- What is required: In the copy, keep every line below as it is and leave out the pictures.

- Source data:
_ _ _ _ _

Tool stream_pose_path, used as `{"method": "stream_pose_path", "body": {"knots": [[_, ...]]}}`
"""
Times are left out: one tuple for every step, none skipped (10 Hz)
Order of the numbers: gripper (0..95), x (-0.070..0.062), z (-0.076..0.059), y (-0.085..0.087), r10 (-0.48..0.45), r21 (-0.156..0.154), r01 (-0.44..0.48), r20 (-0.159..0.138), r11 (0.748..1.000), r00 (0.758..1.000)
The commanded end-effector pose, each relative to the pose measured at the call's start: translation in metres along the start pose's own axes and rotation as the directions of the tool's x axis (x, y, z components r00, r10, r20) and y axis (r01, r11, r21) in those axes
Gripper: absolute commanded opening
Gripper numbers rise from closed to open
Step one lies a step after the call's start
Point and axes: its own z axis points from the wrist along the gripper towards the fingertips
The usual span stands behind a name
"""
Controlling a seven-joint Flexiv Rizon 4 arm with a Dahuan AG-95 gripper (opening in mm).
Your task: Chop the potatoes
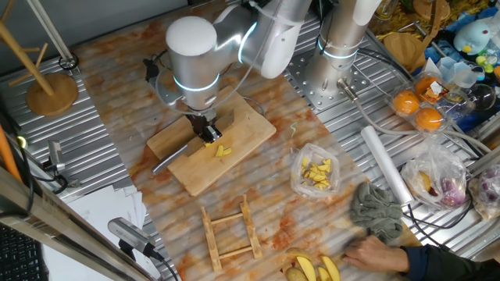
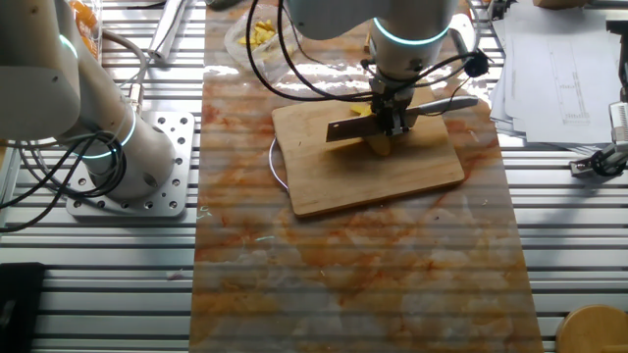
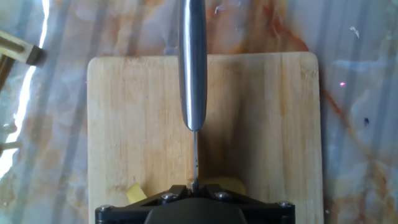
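A wooden cutting board (image 1: 246, 129) (image 2: 373, 181) (image 3: 261, 124) lies on the marbled mat. My gripper (image 1: 205, 131) (image 2: 393, 120) (image 3: 194, 186) hangs over its middle, shut on a knife. The knife's metal handle (image 1: 168, 160) (image 2: 446, 104) (image 3: 193, 62) sticks out sideways and the blade (image 2: 345, 126) stands edge-down on the board. Small yellow pieces of the potatoes (image 1: 223, 151) (image 2: 379, 146) (image 3: 135, 191) lie on the board right under and beside the blade. In the hand view another yellow piece (image 3: 228, 185) sits on the blade's other side, half hidden by the fingers.
A clear plastic bag of yellow chunks (image 1: 316, 173) lies right of the board. A wooden rack (image 1: 230, 230) is in front, with yellow wedges (image 1: 319, 269), a grey cloth (image 1: 377, 209) and a person's hand (image 1: 375, 251) nearby. A second arm's base (image 2: 128, 147) stands beside the mat.
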Motion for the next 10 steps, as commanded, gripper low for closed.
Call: {"method": "stream_pose_path", "body": {"knots": [[0.0,0.003,0.061,-0.001,-0.002,0.000,0.002,0.002,1.000,1.000],[0.0,0.003,0.058,-0.001,-0.001,-0.007,0.001,0.005,1.000,1.000],[0.0,0.002,0.049,-0.001,0.005,-0.023,-0.005,0.010,1.000,1.000],[0.0,0.001,0.041,0.000,0.015,-0.042,-0.014,0.011,0.999,1.000],[0.0,0.002,0.032,0.001,0.017,-0.053,-0.017,0.009,0.998,1.000],[0.0,0.004,0.025,0.002,0.020,-0.060,-0.020,0.003,0.998,1.000],[0.0,0.005,0.007,0.006,0.019,-0.048,-0.020,-0.010,0.999,1.000],[0.0,0.004,-0.001,0.008,0.015,-0.026,-0.015,-0.013,1.000,1.000],[0.0,0.003,-0.002,0.008,0.022,-0.029,-0.023,-0.009,0.999,1.000],[0.0,0.003,-0.001,0.008,0.022,-0.031,-0.022,-0.011,0.999,1.000]]}}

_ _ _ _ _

- Result for this task:
Tool stream_pose_path, used as `{"method": "stream_pose_path", "body": {"knots": [[_, ...]]}}`
"""
Times are left out: one tuple for every step, none skipped (10 Hz)
Order of the numbers: gripper (0..95), x (-0.070..0.062), z (-0.076..0.059), y (-0.085..0.087), r10 (-0.48..0.45), r21 (-0.156..0.154), r01 (-0.44..0.48), r20 (-0.159..0.138), r11 (0.748..1.000), r00 (0.758..1.000)
The commanded end-effector pose, each relative to the pose measured at the call's start: translation in metres along the start pose's own axes and rotation as the directions of the tool's x axis (x, y, z components r00, r10, r20) and y axis (r01, r11, r21) in those axes
Gripper: absolute commanded opening
Gripper numbers rise from closed to open
Step one lies a step after the call's start
Point and axes: its own z axis points from the wrist along the gripper towards the fingertips
The usual span stands behind a name
"""
Controlling a seven-joint Flexiv Rizon 4 arm with a Dahuan AG-95 gripper (opening in mm).
Your task: Chop the potatoes
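A wooden cutting board (image 1: 246, 129) (image 2: 373, 181) (image 3: 261, 124) lies on the marbled mat. My gripper (image 1: 205, 131) (image 2: 393, 120) (image 3: 194, 186) hangs over its middle, shut on a knife. The knife's metal handle (image 1: 168, 160) (image 2: 446, 104) (image 3: 193, 62) sticks out sideways and the blade (image 2: 345, 126) stands edge-down on the board. Small yellow pieces of the potatoes (image 1: 223, 151) (image 2: 379, 146) (image 3: 135, 191) lie on the board right under and beside the blade. In the hand view another yellow piece (image 3: 228, 185) sits on the blade's other side, half hidden by the fingers.
A clear plastic bag of yellow chunks (image 1: 316, 173) lies right of the board. A wooden rack (image 1: 230, 230) is in front, with yellow wedges (image 1: 319, 269), a grey cloth (image 1: 377, 209) and a person's hand (image 1: 375, 251) nearby. A second arm's base (image 2: 128, 147) stands beside the mat.
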Motion for the next 10 steps, as commanded, gripper low for closed.
Call: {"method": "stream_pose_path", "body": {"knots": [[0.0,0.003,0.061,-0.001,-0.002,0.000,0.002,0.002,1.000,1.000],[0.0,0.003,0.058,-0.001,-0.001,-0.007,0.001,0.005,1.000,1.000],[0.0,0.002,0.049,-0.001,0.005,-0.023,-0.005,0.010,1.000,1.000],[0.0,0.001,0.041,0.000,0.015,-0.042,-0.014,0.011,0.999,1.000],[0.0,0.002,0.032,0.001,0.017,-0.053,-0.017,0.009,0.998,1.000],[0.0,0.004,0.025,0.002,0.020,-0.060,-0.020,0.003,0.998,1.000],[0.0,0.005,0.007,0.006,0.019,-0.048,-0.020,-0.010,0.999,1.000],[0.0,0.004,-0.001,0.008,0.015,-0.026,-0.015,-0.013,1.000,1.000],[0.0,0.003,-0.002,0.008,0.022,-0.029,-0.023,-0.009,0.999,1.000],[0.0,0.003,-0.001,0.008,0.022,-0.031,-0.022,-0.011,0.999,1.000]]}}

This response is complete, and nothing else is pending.